Zaroff J G, Rordorf G A, Newell J B, Ogilvy C S, Levinson J R
Cardiac Unit, Massachusetts General Hospital, Boston, USA.
Neurosurgery. 1999 Jan;44(1):34-9; discussion 39-40. doi: 10.1097/00006123-199901000-00013.
Approximately 25% of patients with subarachnoid hemorrhage (SAH) have electrocardiographic (ECG) abnormalities consistent with myocardial ischemia or myocardial infarction (MI), and their cardiac prognosis remains unclear. The objective of this study was to determine the cardiac and all-cause mortality rate of a series of patients with SAH with ECG changes consistent with ischemia or MI.
Using an existing database of patients with SAH and predetermined ECG criteria for ischemia or MI, a study group of patients with abnormal ECG results within 3 days of presentation and before aneurysm surgery was identified.
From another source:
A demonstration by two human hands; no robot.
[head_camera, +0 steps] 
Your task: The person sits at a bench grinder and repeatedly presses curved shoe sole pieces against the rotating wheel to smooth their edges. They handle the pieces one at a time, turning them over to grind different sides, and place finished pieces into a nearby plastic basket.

Database patients without abnormal ECG results served as a control group. Cardiac mortality, defined as death resulting from arrhythmia, congestive heart failure, or cardiogenic shock, was assessed by chart review.
Of 439 patients with SAH in the database, 58 met the criteria for the study group. Forty-one of these patients were treated neurosurgically. No deaths resulting from cardiac causes occurred, and 20 patients died as a result of noncardiac causes. In a multivariable analysis, age older than 65 years and Hunt and Hess grade of at least 3 were predictive of all-cause mortality. ECG abnormalities, however, were not a statistically significant predictor.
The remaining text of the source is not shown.